— Что такое? — встрепенулась девушка.
— Мой юный друг, не могу же я отправить вас назад, в ссылку. Ни один уважающий себя рыцарь так не поступает.
— …Когда речь идет о прекрасной даме. А это не тот случай.
— Иной рыцарь готов помочь любому. Не хотите рассказать, за что вас сослали?
— За непослушание, — уныло ответила девушка.
— Ваш отец, как видно, очень строг?
— Очень.
— И каков же срок наказания?
— Милорд, мои проблемы вас не касаются! — отрезала Честити, со страхом поняв, что готова выложить все. — Будьте так добры, сосредоточьтесь на проблемах Верити. Когда они будут решены, ваша миссия закончится.
Син не стал спорить, но упрямо выпятил подбородок. Поистине он был знатоком ориентирования на местности: то и дело срезал углы, уклонялся от дороги, поворачивал на пешеходные тропы. Он и верхом ездил мастерски, так что Честити благословляла свои долгие одинокие прогулки последнего времени. Иначе ей пришлось бы с позором тащиться далеко позади. И без того, когда пришло время сделать привал, она вошла в харчевню вперевалку.

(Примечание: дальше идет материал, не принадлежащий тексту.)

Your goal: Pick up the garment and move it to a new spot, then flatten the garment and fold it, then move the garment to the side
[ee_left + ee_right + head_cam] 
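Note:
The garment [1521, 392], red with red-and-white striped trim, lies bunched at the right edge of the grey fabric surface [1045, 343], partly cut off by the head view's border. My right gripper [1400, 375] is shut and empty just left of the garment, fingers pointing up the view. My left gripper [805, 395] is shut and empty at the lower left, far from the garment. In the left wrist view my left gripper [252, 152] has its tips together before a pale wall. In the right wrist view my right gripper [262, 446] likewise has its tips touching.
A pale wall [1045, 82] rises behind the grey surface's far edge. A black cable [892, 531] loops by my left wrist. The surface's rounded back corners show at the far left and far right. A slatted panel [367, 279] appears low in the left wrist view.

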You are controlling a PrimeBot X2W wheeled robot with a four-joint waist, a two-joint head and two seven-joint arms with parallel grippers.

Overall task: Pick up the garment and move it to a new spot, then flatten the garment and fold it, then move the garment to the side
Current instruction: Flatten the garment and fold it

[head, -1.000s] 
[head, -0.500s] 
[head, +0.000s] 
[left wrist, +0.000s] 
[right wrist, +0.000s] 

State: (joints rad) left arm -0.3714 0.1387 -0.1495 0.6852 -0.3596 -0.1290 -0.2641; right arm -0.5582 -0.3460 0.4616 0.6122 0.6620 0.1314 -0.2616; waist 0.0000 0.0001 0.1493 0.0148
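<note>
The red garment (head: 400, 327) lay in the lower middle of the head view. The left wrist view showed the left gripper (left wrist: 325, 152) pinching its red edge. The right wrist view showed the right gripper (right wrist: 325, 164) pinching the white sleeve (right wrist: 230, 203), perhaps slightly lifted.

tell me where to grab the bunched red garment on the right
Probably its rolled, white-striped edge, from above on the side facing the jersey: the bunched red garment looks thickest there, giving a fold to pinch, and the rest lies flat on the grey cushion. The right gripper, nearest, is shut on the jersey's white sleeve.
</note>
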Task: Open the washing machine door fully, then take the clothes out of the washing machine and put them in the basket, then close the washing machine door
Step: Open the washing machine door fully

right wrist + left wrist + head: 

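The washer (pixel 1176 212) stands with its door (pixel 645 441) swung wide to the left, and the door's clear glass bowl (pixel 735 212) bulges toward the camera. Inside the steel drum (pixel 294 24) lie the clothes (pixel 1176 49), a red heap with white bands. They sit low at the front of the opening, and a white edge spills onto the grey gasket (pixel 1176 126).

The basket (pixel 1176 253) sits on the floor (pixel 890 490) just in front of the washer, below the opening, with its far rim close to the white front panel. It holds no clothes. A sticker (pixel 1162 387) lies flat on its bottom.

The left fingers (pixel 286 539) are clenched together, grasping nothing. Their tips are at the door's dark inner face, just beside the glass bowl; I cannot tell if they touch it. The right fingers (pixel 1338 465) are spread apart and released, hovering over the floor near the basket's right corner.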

Обедали в общем зале, за одним столом с ломовым извозчиком, дряхлым сельским врачом и болезненно-бледным клерком. Это был новый и занятный опыт для Честити, которой еще не приходилось бывать в подобной компании.
— Сроду не видывал столько мундиров, — заметил извозчик, разглядывая Сина. — Уж не война ли? С кем, с лягушатниками?
— Впервые слышу о войне, — успокоил Син. — Франция сидит тише воды ниже травы, хотя… кто их знает, якобитов. Но лично я бы поставил на Ирландию.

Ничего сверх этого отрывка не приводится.